CSW16 v Minister for Immigration, Citizenship, Migrant Services and Multicultural Affairs

Case

[2021] FCCA 1308

11 June 2021


FEDERAL CIRCUIT COURT OF AUSTRALIA

CSW16 v Minister for Immigration, Citizenship, Migrant Services and Multicultural Affairs [2021] FCCA 1308

File number(s): SYG2587 of 2016
Judgment of: JUDGE HUMPHREYS
Date of judgment: 11 June 2021
Catchwords:  MIGRATION – Immigration Assessment Authority – Safe Haven Enterprise Visa (SHEV) – whether the decision and reasons of the Immigration Assessment Authority is affected by error of law – whether the Authority overlooked and misinterpreted and misapplied the law – whether based on the evidence on file, the decision reached by the Authority is unreasonable and illogical – whether jurisdictional error is made out – no jurisdictional error is made out – the application is dismissed.
Legislation: Migration Act 1958 (Cth) ss 5, 36, 473, 476
Cases cited:

BVD17 v Minister for Immigration and Border Protection (2019) 93 ALJR 1091

FCS17 v Minister for Home Affairs (2020) FCR 644

Minister for Immigration and Border Protection v CED16 [2020] HCA 24

Minister for Immigration and Citizenship v Li (2013) 297 ALR 225

MZAPC v Minister for Immigration and Border Protection [2021] HCA 17

NAHI v Minister for Immigration and Multicultural and Indigenous Affairs [2004] FAFC 10

WZAVW v Minister for Immigration and Border Protection [2016] FCA 760

Number of paragraphs: 34
Date of last submission/s: 9 June 2021
Date of hearing: 9 June 2021
Place: Parramatta
Solicitor for the Applicant: The Applicant appeared in person.
Solicitor for the Respondents: Mr Hutton appeared on behalf of the First Respondent.
Table of Corrections
Paragraph 5, 2nd bullet point.

Name removed.

Paragraph 5, 4th bullet point.
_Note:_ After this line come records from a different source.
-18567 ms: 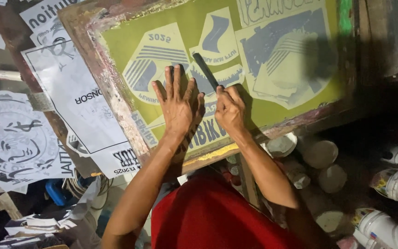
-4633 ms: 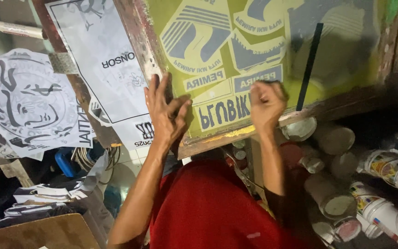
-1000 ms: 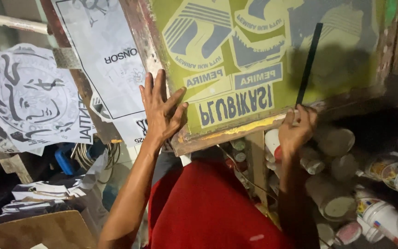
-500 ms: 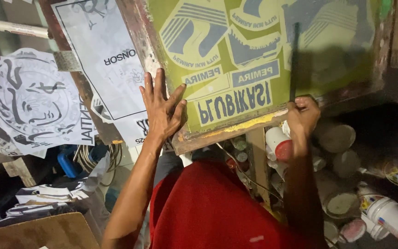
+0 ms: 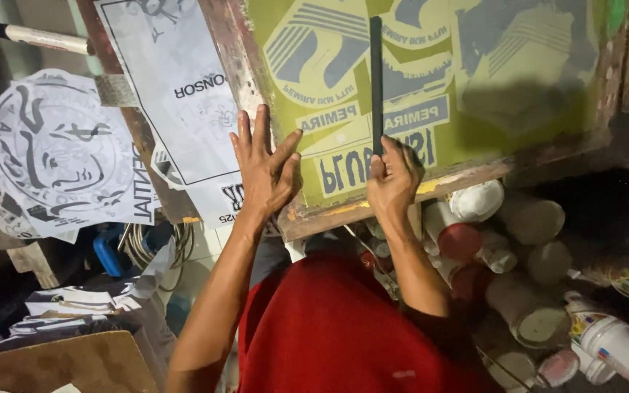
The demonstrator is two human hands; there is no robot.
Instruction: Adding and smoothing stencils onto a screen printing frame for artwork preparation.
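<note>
1. Looking down from the head camera, much is cut off: the screen frame [image 5: 431, 178] runs out past the top edge, so its far side is unseen, and the upper right of its mesh lies in deep shadow where the design is hard to read.
2. Only one view is given, and the person's red shirt [image 5: 343, 327] hides whatever lies directly below the frame's near edge.
3. The right hand [image 5: 394, 178] is closed around the lower end of a thin dark stick [image 5: 376, 80], fingers wrapped, thumb on the near side; whether the stick is a blade or a plain bar cannot be told.
4. The stick stands up the green mesh from near the frame's bottom edge toward the top, crossing the pale printed shapes.
5. The left hand [image 5: 265, 167] is spread wide and flat, holding nothing, its palm over the frame's lower left corner and its fingertips reaching onto the white printed sheet [image 5: 183, 94] beside the frame.
6. The frame's wood is worn and stained with paint, with a yellow smear along the bottom rail.
7. Left of the sheet lies a cut-out paper with a black face drawing [image 5: 52, 156].
8. Below the frame's right half, paint jars [image 5: 525, 269] are packed close together in dim light; some at the right edge are cropped.
</note>
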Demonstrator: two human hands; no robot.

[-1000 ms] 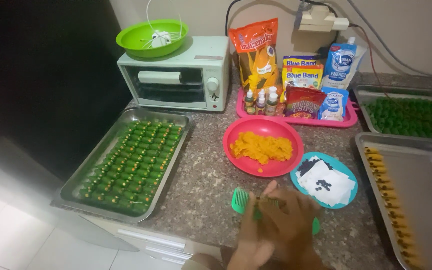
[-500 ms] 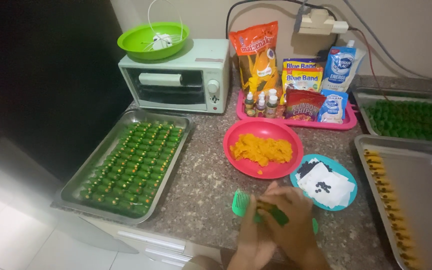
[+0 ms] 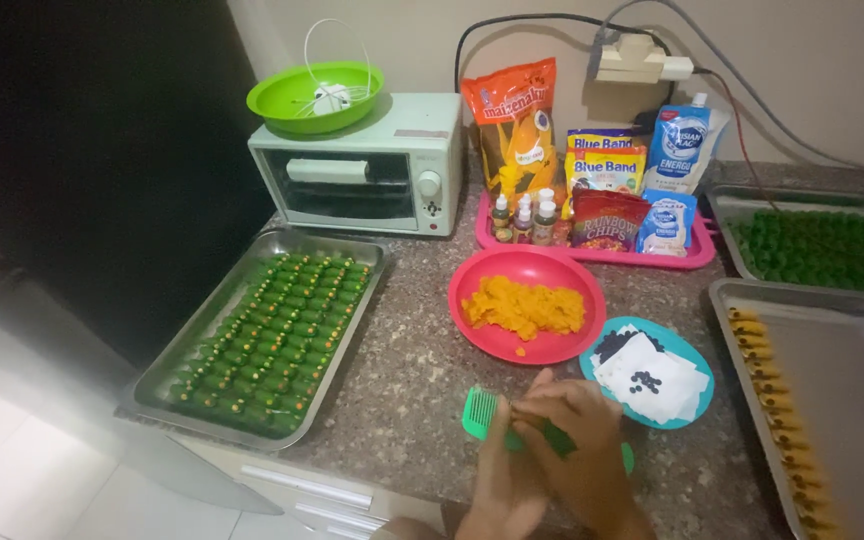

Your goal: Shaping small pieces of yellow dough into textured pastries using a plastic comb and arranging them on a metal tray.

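Right tray (image 3: 852,400) cut off at frame edge, orange-tipped row down its left side. Room left of counter dark, nothing legible. Speckled granite counter (image 3: 402,370) under everything; left tray (image 3: 197,325) full of green pieces. Left hand (image 3: 500,480) and right hand (image 3: 582,450) pressed together at counter's front edge, pinching small orange-green piece (image 3: 537,420), mostly hidden by fingers. Green comb (image 3: 479,412) pokes out beneath.

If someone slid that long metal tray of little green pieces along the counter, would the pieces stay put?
Probably mostly. The metal tray looks stiff and has a raised rim, so nothing should spill out. But the green pieces are small, rounded and loosely lined in rows, so a jerky push could likely roll or nudge them out of line.
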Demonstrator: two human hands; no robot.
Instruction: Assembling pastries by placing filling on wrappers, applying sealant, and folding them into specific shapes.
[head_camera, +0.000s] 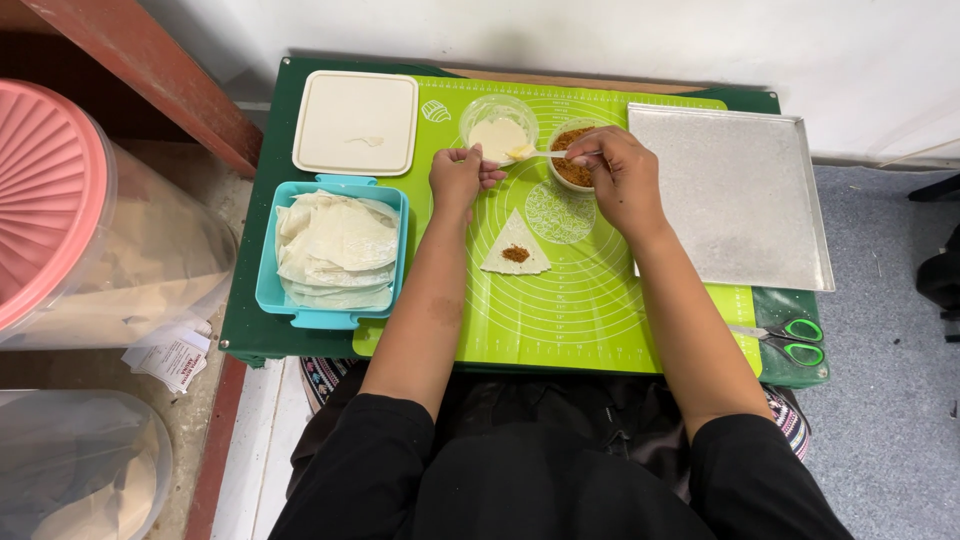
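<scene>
Our right hand (622, 172) pinches a spoon (545, 153) over the filling bowl (570, 160); our left hand (457, 176) rests curled beside the paste bowl (498, 130). The wrapper (516, 246) lies below on the mat (590, 300). Overloading could spill filling there.

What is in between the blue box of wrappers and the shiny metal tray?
In the head view, the green mat lies between the blue box and the metal tray, with a filled triangular wrapper and both forearms over it.

triangular wrapper (515, 245) (brown filling), flat on mat (600, 310)
</scene>
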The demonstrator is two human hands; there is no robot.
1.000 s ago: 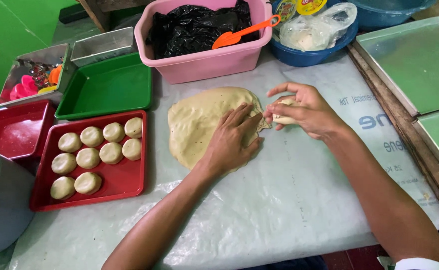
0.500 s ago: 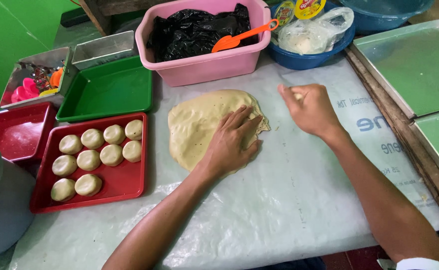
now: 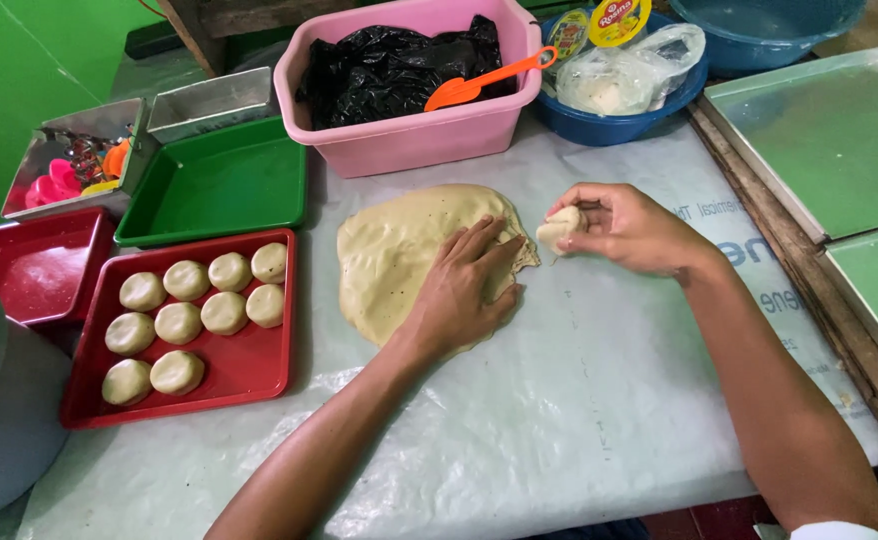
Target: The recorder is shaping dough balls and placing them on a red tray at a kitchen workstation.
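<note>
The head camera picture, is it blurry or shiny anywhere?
Head view: mostly sharp, with soft even light; the flat pale dough sheet under the left hand shows its specks clearly; mild glare on the crinkled clear plastic table cover; straight edges bend slightly near the corners.

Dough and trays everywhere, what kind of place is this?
Probably a small home bakery or snack kitchen. A flattened dough sheet lies on the plastic-covered table, a red tray holds shaped dough rounds, and the right hand holds a dough piece.

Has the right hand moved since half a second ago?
Yes. The right hand has come back toward the dough sheet, now holding a dough lump at its edge.
</note>
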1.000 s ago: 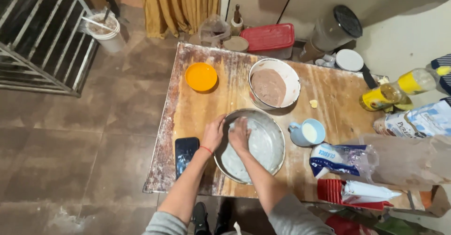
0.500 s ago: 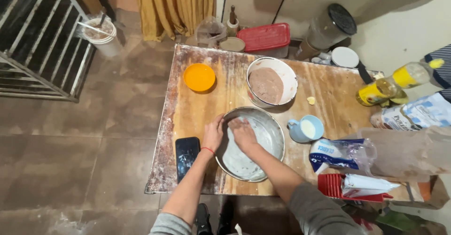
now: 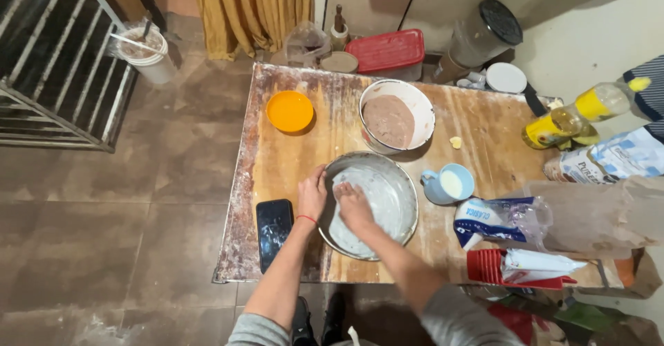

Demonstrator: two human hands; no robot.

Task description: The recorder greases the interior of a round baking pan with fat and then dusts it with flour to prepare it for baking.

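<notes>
Gripping the near-left rim of the round metal pan (image 3: 387, 180), the left hand (image 3: 312, 195) has its fingers curled over the edge, while the right hand (image 3: 354, 206) presses flat and open onto the white floury coating inside it, holding nothing. That pan sits near the front edge of the wooden tabletop (image 3: 290, 159), about midway along it. Compared with half a second ago, both hands are in much the same spot, the right one shifted slightly toward the pan's left wall, left hand still clamped on the rim. Just left of the left wrist lies a black phone (image 3: 274, 230), close to the front-left corner. Behind the pan stands a white bowl (image 3: 397, 116) of brownish batter, touching or nearly touching the pan's far rim. An orange bowl (image 3: 290, 111) sits toward the back-left. Right of the pan, a blue cup (image 3: 448, 184) holds white liquid, unmoved, and a flour bag (image 3: 499, 219) lies beyond it
</notes>
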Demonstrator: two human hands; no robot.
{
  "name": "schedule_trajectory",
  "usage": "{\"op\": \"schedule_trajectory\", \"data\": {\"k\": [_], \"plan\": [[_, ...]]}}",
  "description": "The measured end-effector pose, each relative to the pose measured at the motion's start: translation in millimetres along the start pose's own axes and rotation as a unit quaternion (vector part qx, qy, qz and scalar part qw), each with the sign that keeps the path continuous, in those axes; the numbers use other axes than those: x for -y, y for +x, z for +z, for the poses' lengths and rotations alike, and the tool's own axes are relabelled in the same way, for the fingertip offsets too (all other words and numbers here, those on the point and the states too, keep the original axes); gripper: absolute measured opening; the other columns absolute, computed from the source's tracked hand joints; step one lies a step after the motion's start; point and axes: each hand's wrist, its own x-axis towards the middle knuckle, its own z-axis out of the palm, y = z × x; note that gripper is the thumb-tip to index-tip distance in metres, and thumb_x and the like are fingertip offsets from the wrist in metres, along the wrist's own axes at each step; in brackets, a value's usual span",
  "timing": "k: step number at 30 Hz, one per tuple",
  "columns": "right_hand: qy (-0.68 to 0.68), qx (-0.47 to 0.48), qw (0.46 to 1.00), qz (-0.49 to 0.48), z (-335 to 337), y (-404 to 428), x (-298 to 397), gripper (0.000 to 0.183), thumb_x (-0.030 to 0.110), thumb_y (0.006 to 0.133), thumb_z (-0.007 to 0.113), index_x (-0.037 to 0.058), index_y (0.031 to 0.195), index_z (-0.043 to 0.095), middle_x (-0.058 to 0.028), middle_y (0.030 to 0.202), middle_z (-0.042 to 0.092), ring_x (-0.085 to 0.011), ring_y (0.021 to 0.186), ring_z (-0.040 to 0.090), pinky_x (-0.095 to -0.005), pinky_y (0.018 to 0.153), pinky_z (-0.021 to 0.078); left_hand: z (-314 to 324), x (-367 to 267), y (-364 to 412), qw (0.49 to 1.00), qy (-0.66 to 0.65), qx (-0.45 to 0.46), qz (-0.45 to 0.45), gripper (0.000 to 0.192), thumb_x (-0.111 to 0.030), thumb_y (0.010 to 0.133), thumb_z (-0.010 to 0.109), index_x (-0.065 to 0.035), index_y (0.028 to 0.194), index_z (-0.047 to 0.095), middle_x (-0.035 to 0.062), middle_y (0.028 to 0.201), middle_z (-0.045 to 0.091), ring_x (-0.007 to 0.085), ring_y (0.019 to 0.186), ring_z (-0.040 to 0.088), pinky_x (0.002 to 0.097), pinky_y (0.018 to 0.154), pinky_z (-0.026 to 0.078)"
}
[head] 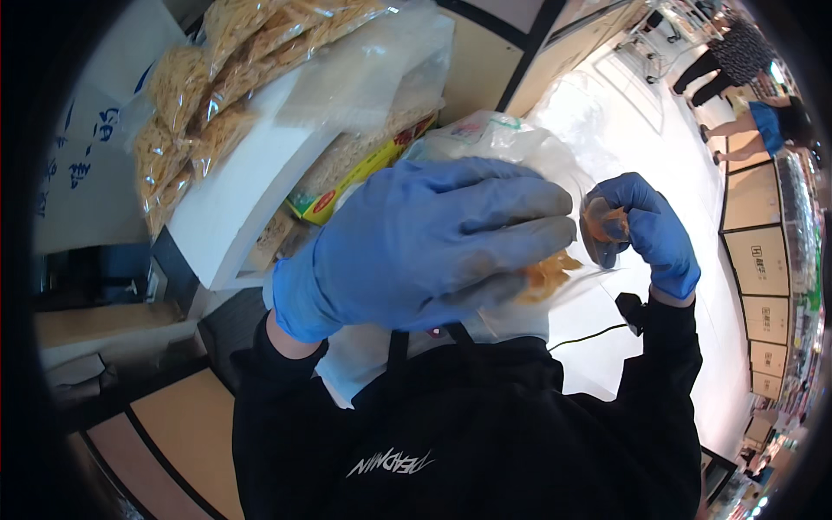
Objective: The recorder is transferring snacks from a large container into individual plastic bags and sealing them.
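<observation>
My left hand (435, 244), in a blue glove with grey-stained fingers, is large in the middle of the view, its back towards me. Its fingers curl over a clear plastic bag (572, 279) with orange-brown food pieces (549, 276) inside. The palm and thumb are hidden. To the right, my right hand (656, 227), gloved in blue too, has its fingers closed on an orange-brown piece (608, 222) that seems wrapped in clear film. Behind the left hand lies a crumpled whitish plastic bag (494, 140).
Clear bags of tan, noodle-like strips (221, 84) are heaped on a white ledge (234, 188) at upper left. A flat translucent bag (357, 84) lies beside them. Below is a yellow-green printed package (364, 169). Two people (728, 58) stand far right, near boxed shelving (757, 260).
</observation>
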Motion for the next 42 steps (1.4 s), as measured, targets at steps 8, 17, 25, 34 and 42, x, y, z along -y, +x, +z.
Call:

Name removed.

ORDERS

SYG 2587 of 2016
BETWEEN:

CSW16

Applicant

AND:

MINISTER FOR IMMIGRATION, CITIZENSHIP, MIGRANT SERVICES AND MULTICULTURAL AFFAIRS

First Respondent

IMMIGRATION ASSESSMENT AUTHORITY

Second Respondent

ORDER MADE BY:

JUDGE HUMPHREYS

DATE OF ORDER:

11 JUNE 2021

THE COURT ORDERS THAT:

1.The name of the First Respondent be changed to Minister for Immigration, Citizenship, Migrant Services and Multicultural Affairs.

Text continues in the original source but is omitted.